Slides 📊

2.2. Tools for Categorical (Qualitative) Data

Numbers alone cannot convey how popular a department is, how balanced a survey sample appears, or whether two demographic variables interact. In this lesson, you will learn two plots— pie charts and bar graphs—that turn categorical tallies into instant insights.

Road Map 🧭

Build frequency tables for categorical variables using three different metrics: frequency, relative frequency, and percentage.
Visualize a frequency table with pie charts and bar graphs. Learn when one is preferred over the other.

2.2.1. The distribution of a categorical variable

The first stage of understanding the distribution of a categorical variable is to construct a table listing every category together with its count. We will use the famous 1973 UC Berkeley Graduate Admissions data set for illustration. This data set is available by default on RStudio. Run:

# Load required packages

# If not installed already, install the package first by running
# install.packages("(package_name)")
# e.g. if ggplot2 is not installed, run
# install.packages("ggplot2")

library(ggplot2)
library(dplyr)
library(scales)

# Load built‑in data
data("UCBAdmissions")
df <- as.data.frame(UCBAdmissions)  %>% arrange(Dept, desc(Gender))

View(df)

Important Note

Each code block must be run AFTER any previously presented code blocks in the same section. If you want to copy and paste the whole code as a single chunk, go to the appendix at the bottom of the page.

The first rows will look like following:

Table 2.1 1973 UC Berkeley Graduate Admissions Data
Row	Admit	Gender	Dept	Freq
1	Admitted	Male	A	512
2	Rejected	Male	A	313
3	Admitted	Female	A	89
3	Rejected	Female	A	19
5	Admitted	Male	B	353
\(\vdots\)	\(\vdots\)	\(\vdots\)	\(\vdots\)	\(\vdots\)

The combination of the first three columns shows the distinct categories that an observation can belong to.
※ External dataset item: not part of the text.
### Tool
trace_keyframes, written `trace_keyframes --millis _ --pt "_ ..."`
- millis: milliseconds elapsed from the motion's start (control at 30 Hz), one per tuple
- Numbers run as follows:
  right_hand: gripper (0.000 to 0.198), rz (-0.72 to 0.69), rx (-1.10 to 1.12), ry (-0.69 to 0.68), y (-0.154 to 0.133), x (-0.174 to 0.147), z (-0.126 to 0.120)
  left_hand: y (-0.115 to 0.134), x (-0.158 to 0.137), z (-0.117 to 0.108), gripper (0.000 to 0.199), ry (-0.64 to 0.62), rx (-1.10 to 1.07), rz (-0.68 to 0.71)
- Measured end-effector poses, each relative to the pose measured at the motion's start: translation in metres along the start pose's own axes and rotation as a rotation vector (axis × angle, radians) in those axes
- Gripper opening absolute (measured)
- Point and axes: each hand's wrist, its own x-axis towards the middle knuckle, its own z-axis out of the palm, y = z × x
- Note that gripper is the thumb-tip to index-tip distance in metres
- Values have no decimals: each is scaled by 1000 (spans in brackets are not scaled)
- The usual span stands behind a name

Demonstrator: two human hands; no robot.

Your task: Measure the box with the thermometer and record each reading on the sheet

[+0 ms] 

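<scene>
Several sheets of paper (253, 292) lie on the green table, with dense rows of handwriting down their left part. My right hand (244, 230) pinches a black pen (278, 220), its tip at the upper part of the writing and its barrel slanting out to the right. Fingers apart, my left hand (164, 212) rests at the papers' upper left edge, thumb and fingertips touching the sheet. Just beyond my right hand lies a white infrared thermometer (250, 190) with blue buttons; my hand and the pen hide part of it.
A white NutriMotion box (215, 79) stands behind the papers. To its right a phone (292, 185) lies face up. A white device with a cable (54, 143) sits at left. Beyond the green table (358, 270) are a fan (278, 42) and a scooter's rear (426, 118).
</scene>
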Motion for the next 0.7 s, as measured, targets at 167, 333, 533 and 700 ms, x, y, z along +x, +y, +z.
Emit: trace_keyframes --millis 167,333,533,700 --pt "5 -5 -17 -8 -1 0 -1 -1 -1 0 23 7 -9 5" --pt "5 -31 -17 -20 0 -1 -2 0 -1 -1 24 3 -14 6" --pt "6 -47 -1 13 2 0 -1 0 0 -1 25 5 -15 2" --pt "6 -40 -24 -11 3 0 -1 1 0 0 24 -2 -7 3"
In this dataset, there are

two admission statuses (“Admitted” and “Rejected”),

two genders (“Male” and “Female”), and

six departments (“A” through “F”).

Therefore, the dataset has a total of \(2 * 2 * 6 = 24\) different categories. These categories are also called classes or labels.

The frequencies in the right most column of Table 2.1 show the counts for each category. However, frequencies alone make it difficult to assess the relative size. For example:

Does the class of [“Admitted”, “Male”, “Dept A”] take up a large proportion out of the entire data set?

Is the class of [“Rejected”, “Female”, “Dept A”] one of the smallest?

For an objective picture, we must take the total count into consideration. We use two new metrics for this purpose:

Relative frequency (proportion): The fraction of the count out of the total, computed by

\[relative\text{ }frequency = \dfrac{frequency}{total\text{ }count}\]

Percentage: The relative frequency multiplied by 100%, computed by

\[percentage = \dfrac{frequency}{total\text{ }count} \cdot 100\%\]

Using the new metrics, let us create a full frequency table.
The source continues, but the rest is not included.